Many of the children die: The United Nations’ World Health Organization (WHO) estimates 600,000 children died in 2016 from lower respiratory infections caused by dirty air.
“Polluted air is poisoning millions of children and ruining their lives,” said Dr. Tedros Adhanom Ghebreyesus, director-general of the WHO. “This is inexcusable. Every child should be able to breathe clean air so they can grow and fulfill their full potential.”
Air pollution can affect children’s cognitive ability and can also trigger asthma as well as cancer. Children who have been exposed to high levels of air pollution may be at greater risk for chronic illnesses such as cardiovascular disease later in life.
The problem is most severe in low- and middle-income countries, the report said, primarily nations in Africa, Southeast Asia, the eastern Mediterranean and western Pacific.

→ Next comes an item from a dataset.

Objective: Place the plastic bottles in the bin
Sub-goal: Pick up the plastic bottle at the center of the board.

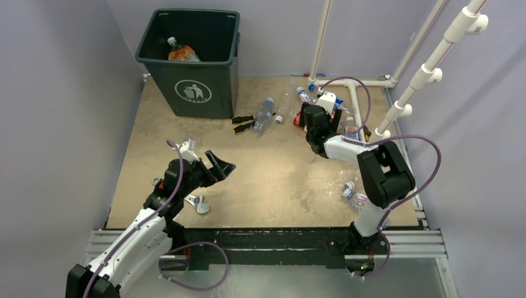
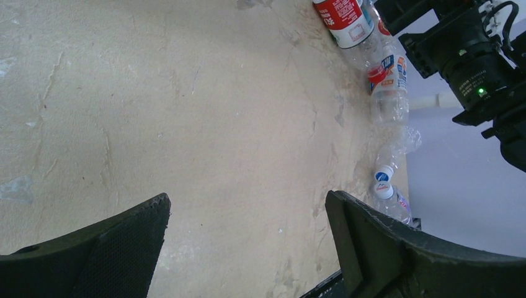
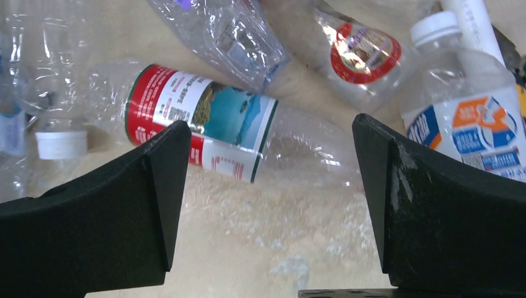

Park Won-soon, mayor of Seoul, South Korea, said “the WHO report clearly shows that adults’ daily behaviors are threatening the health of innocent children. No single adult on the planet can be free from the pain suffered by our children due to air pollution.”
The report said that overall, about 7 million people around the world die each year because of air pollution. In fact, one-third of the deaths from stroke, lung cancer and heart disease stem from polluted air, the WHO said.
In order to reduce pollution, the WHO suggests accelerating the switch to clean cooking and heating fuels and technologies, as well as promoting the use of cleaner transport, energy-efficient housing and urban planning.